I usually practice this maneuver with a single waypoint centered in the oval track out at the practice range - the one with the white car driving in circles. It's the biggest definable target that appears on the mission map so it's easy to put a waypoint there, but using the method described above you can place a waypoint on any target of course.

I approach the target at 400+ kts at 14000'. When the TACAN says "20 sec" to waypoint, I begin the dive (15 - 20° dive angle). When the TACAN says "8 sec" to waypoint, I pull up to begin the maneuver, releasing when the flight vector (TVV) passes through 90 on the pitch ladder. (Using the pipper to pickle during this high-g loop will, as in the preceding exercises, result in a miss...only here it will be a slight overshoot rather than an undershoot.) Continue back pressure on the stick, remain inverted and head back for the ground. When you get to about 40° below horizontal (220° of pitch), roll back to wings level, and continue your descent/egress.
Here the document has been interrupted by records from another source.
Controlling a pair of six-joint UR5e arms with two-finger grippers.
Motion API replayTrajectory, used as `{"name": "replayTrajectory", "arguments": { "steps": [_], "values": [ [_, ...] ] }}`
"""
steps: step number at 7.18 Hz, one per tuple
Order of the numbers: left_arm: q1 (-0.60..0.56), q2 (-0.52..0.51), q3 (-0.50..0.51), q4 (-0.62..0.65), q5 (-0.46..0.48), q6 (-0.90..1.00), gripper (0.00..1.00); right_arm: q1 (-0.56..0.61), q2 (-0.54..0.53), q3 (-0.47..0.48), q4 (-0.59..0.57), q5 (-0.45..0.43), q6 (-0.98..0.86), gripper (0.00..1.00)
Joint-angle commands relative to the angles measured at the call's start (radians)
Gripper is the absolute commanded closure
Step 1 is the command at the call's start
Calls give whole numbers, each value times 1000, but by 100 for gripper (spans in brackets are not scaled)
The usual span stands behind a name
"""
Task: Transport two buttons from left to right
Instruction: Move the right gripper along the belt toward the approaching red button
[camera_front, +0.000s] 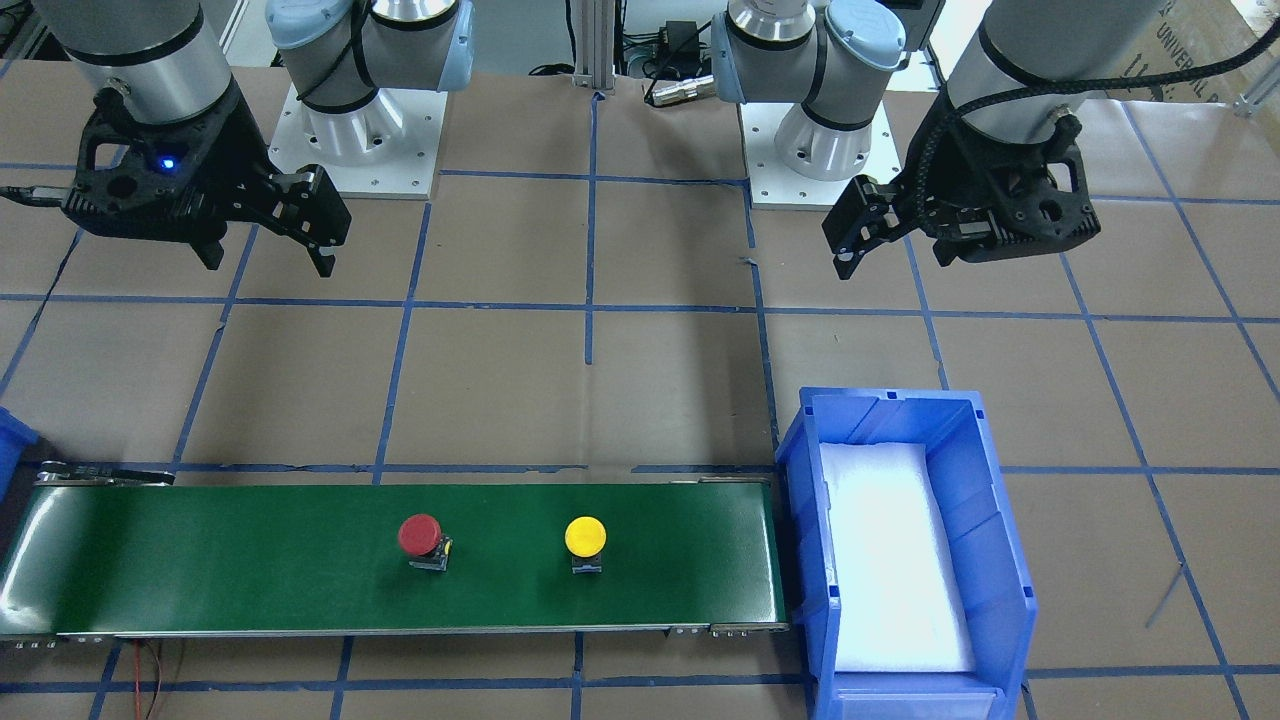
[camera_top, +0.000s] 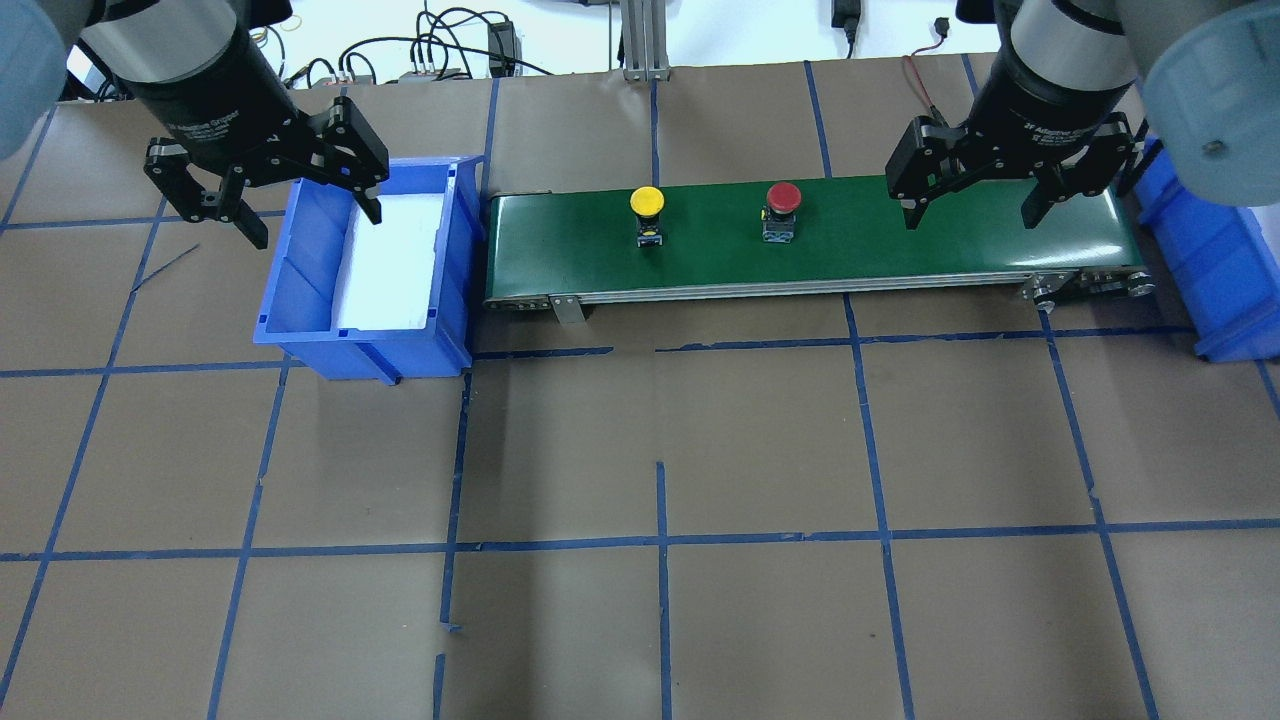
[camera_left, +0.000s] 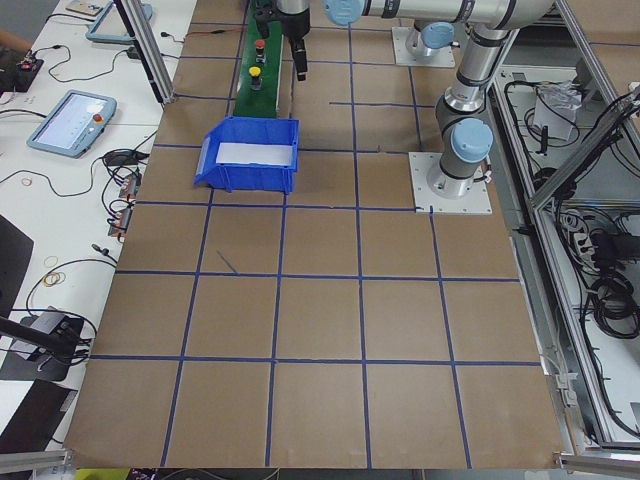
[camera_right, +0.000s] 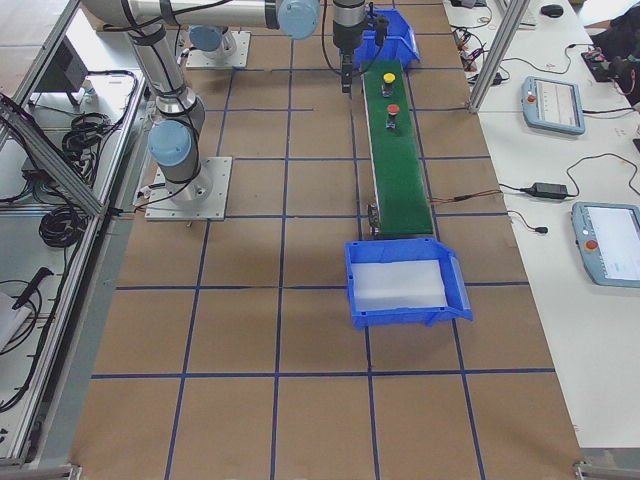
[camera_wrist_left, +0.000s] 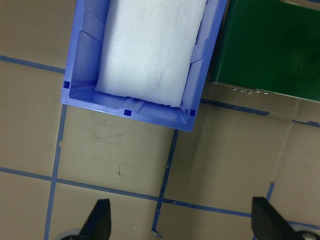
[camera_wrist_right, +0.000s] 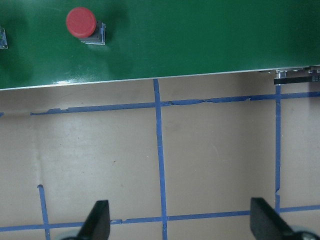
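Observation:
Two buttons stand upright on the green conveyor belt (camera_top: 900, 250): the yellow button (camera_top: 647, 201) (camera_front: 585, 536) and, to its right in the overhead view, the red button (camera_top: 783, 195) (camera_front: 420, 535) (camera_wrist_right: 81, 22). My right gripper (camera_top: 972, 218) (camera_front: 268, 262) (camera_wrist_right: 180, 222) hangs open and empty on the robot's side of the belt, right of the red button. My left gripper (camera_top: 310, 225) (camera_front: 895, 255) (camera_wrist_left: 182, 222) hangs open and empty on the robot's side of a blue bin (camera_top: 300, 300) off the belt's left end.
The blue bin (camera_wrist_left: 82, 60) (camera_front: 990, 520) holds only a white foam pad (camera_top: 390, 260). A second blue bin (camera_top: 1220, 260) stands past the belt's right end. Brown paper with blue tape lines (camera_top: 660, 540) covers the table.

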Motion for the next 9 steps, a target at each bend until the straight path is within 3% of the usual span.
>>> {"name": "replayTrajectory", "arguments": {
  "steps": [1,6,9],
  "values": [
    [-21,1,-5,2,16,24,1,2,59,8,-17,-24,0,0],
    [-19,1,-2,2,14,24,1,-2,182,82,-249,-24,-1,0],
    [-18,1,-2,2,14,24,1,-28,228,76,-306,-24,-445,0]
  ]
}}
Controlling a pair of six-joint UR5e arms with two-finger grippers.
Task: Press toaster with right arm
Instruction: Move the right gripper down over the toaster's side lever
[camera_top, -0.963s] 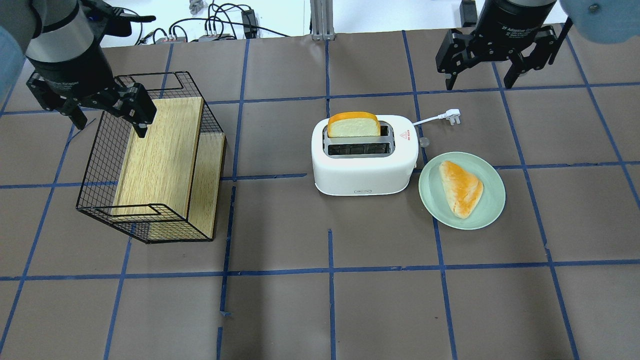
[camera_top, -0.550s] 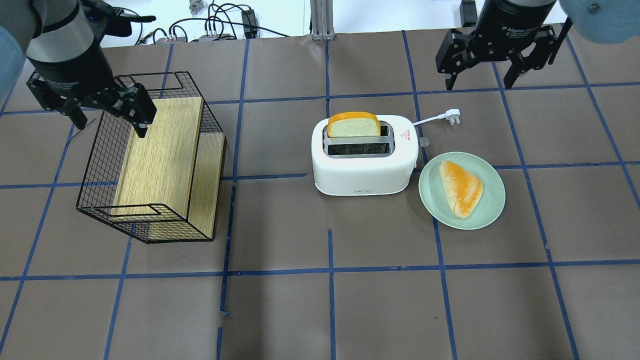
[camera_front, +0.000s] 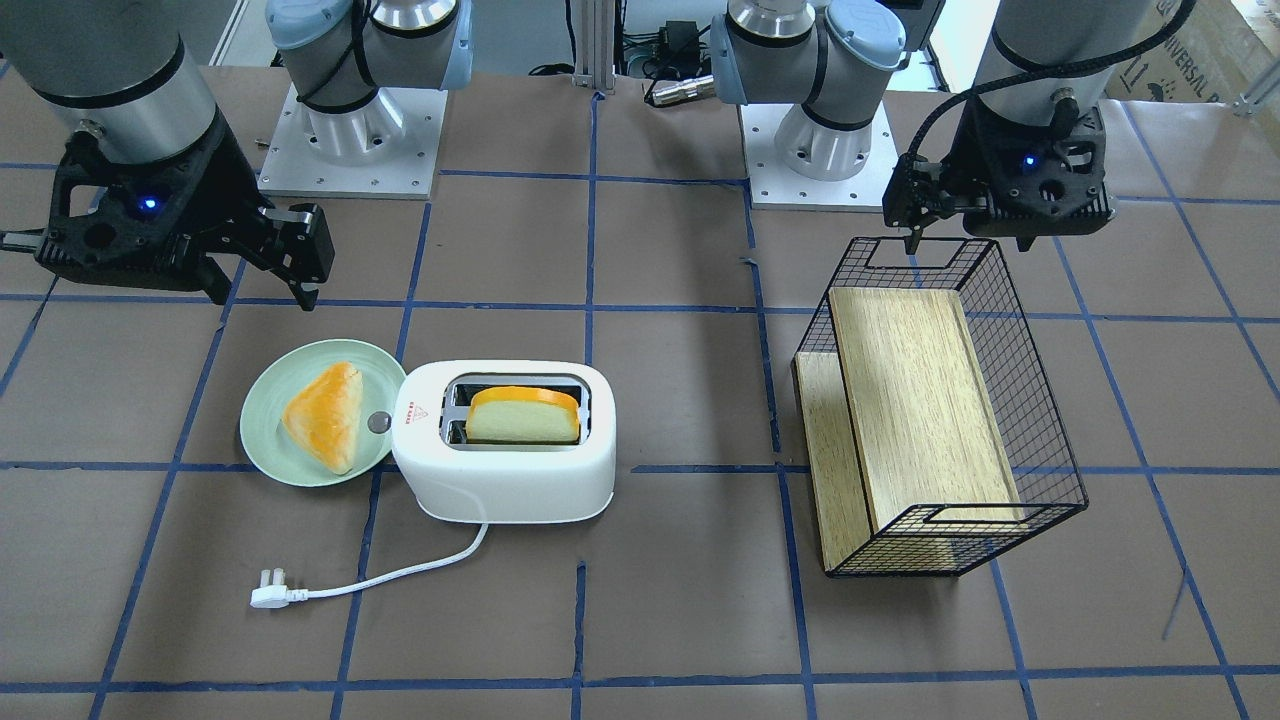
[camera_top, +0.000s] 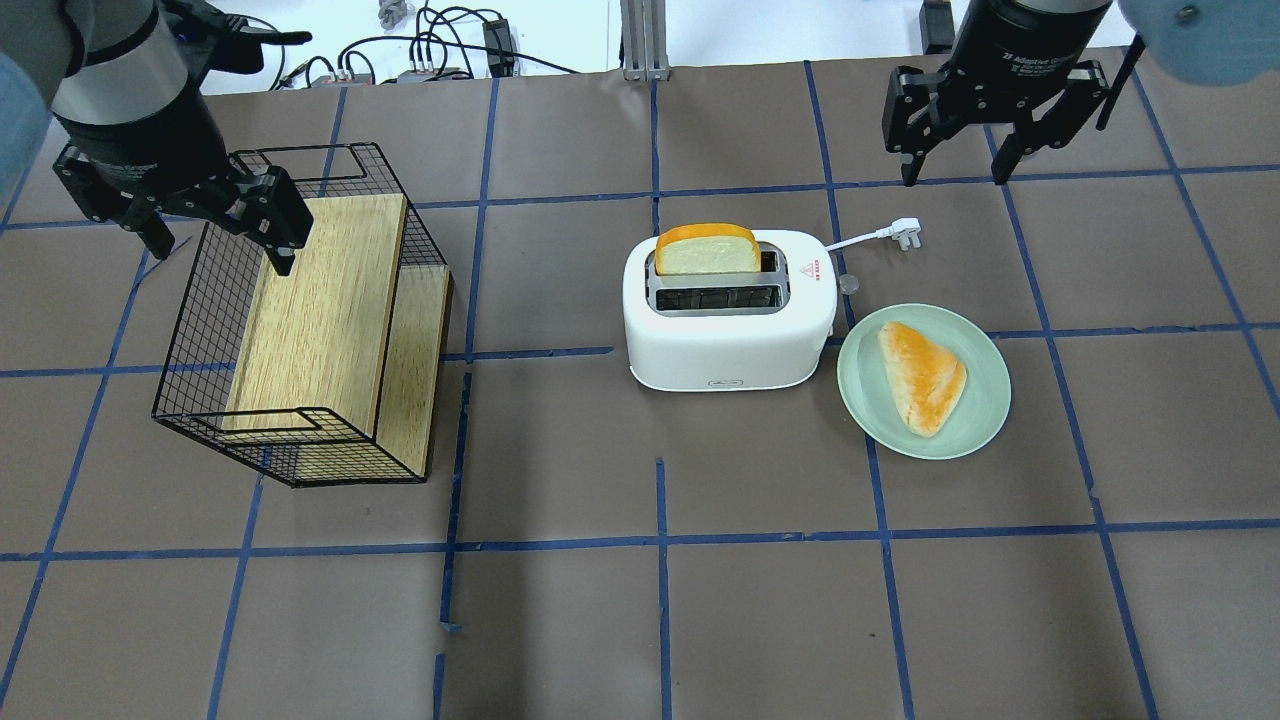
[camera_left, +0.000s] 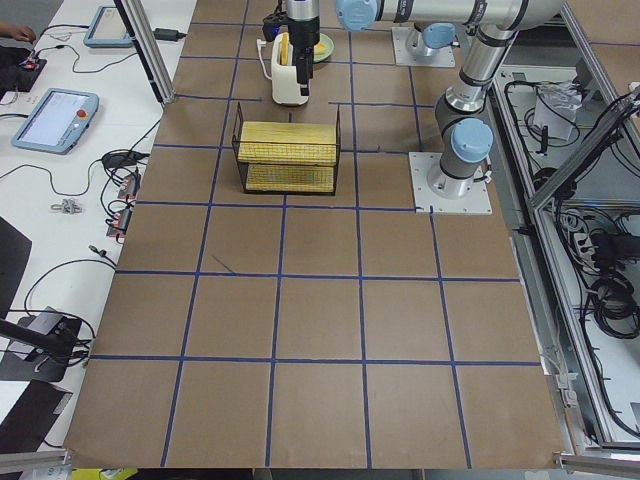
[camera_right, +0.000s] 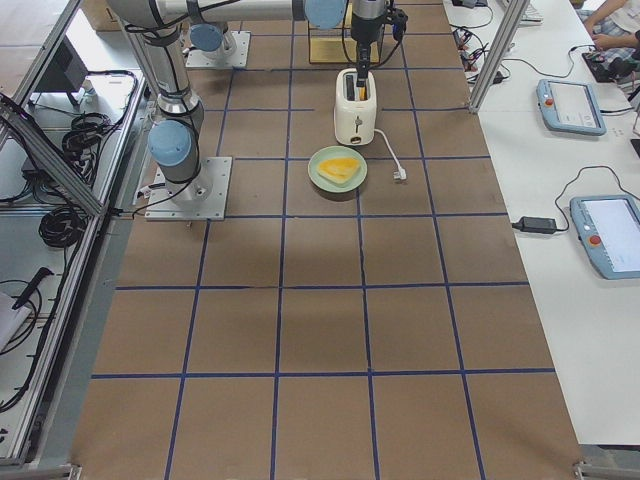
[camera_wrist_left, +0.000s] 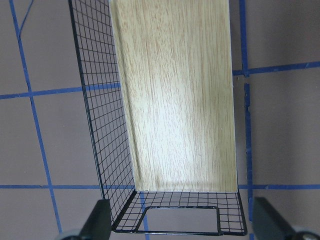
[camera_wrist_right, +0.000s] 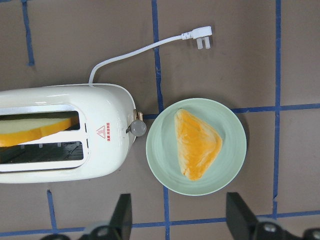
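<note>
Toaster (camera_top: 728, 310) stands well in from every edge of the counter, its long sides parallel to the robot-side edge. A bread slice (camera_top: 707, 250) rides high in the slot nearer the operators' edge, so the pressing looks not yet done. Its grey knob (camera_wrist_right: 138, 128) juts from the end that faces the green plate (camera_top: 985, 400), whose rim lies just beside it.

Right end effector (camera_top: 955, 178) hangs above the counter, apart from the toaster, fingers spread wide and holding nothing. Left end effector (camera_top: 222, 250) is likewise spread and empty, over the wire basket (camera_top: 200, 330).

The knob is a small target. With the fingers this far apart it could pass between them untouched, or a fingertip could slide off its rounded face onto the plate rim and jolt the pastry (camera_top: 922, 375). An off-centre push might also skid or tip the light, unanchored body.
</note>
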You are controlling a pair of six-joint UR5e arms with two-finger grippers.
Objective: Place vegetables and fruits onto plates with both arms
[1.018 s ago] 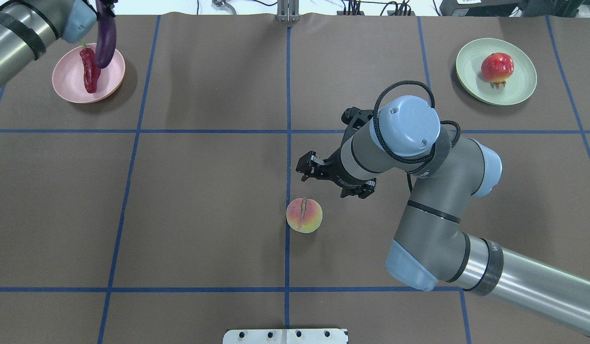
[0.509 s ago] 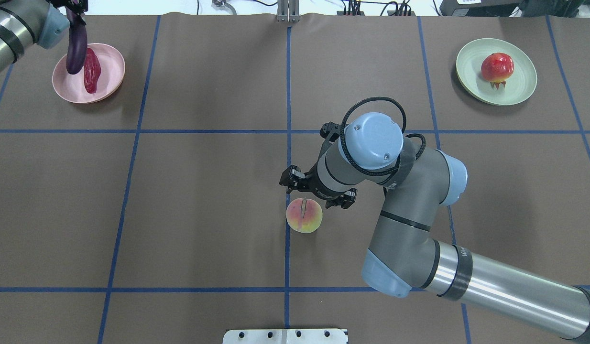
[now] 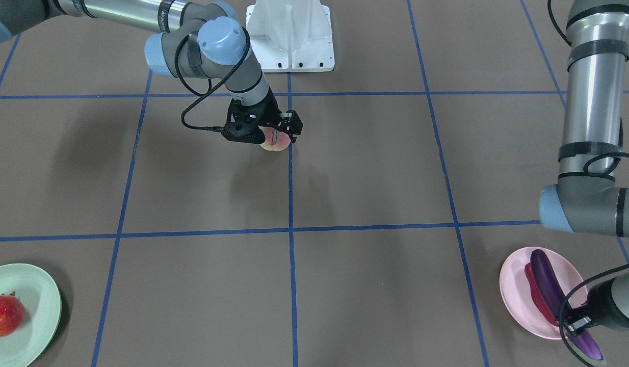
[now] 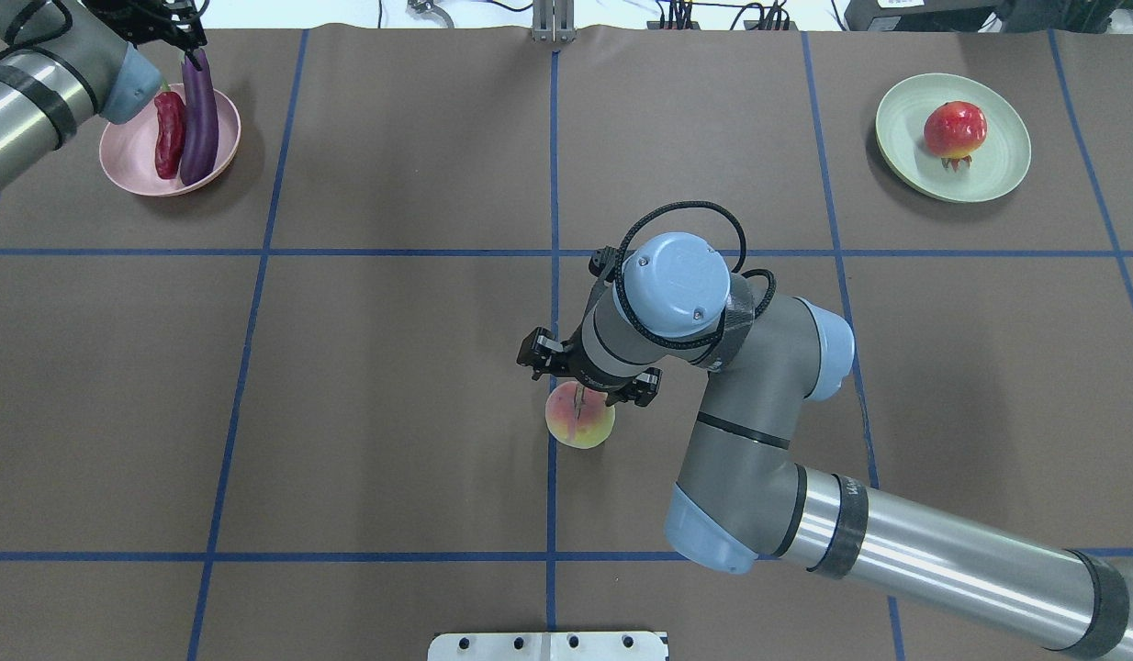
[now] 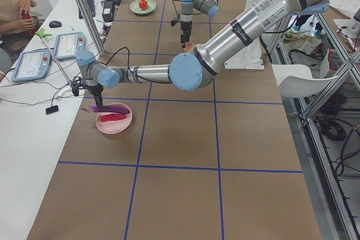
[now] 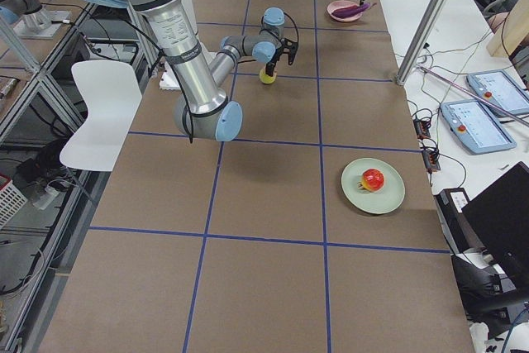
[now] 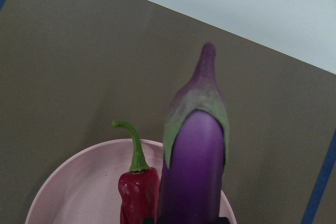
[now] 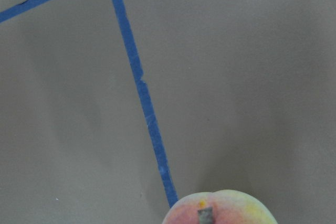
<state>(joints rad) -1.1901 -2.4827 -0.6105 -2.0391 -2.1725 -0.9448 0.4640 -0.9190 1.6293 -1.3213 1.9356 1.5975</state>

So how do you find out how you did? If you plan not to miss by much  :-)  pop '7'. Failing that, slew to the target site before you start and set up a good view of the target area. Then get back into your plane. After releasing the weapon and departing, engage the autopilot, then Command-S to see what happened.

There are two ways to play this game.
1. For accuracy, which is difficult but fun as you get better at it, and
2. More realistically, for distance, where the focus is on a smooth and rapid egress. (Keep checking Weapon View every few seconds, and the instant the bombs detonate, hit PAUSE (command-P) and check the TACAN distance in the HUD to see just how far away you got. You can double check it by measuring distance on the mission map while you're paused.)

Other Nuttiness

- Load up with 2 GP84s. Fly through the hole in the tall skyscraper, pickling all your bombs a second or two before you fly through the hole. If you have enough bombs the building will explode around you while you're in the hole. (Make sure your plane is indestructible...)

- Slew to a place near the plane you're commanding. Get back in the plane and push Return. Sometimes the slew missiles will fire, appearing from your plane to be coming out of thin air.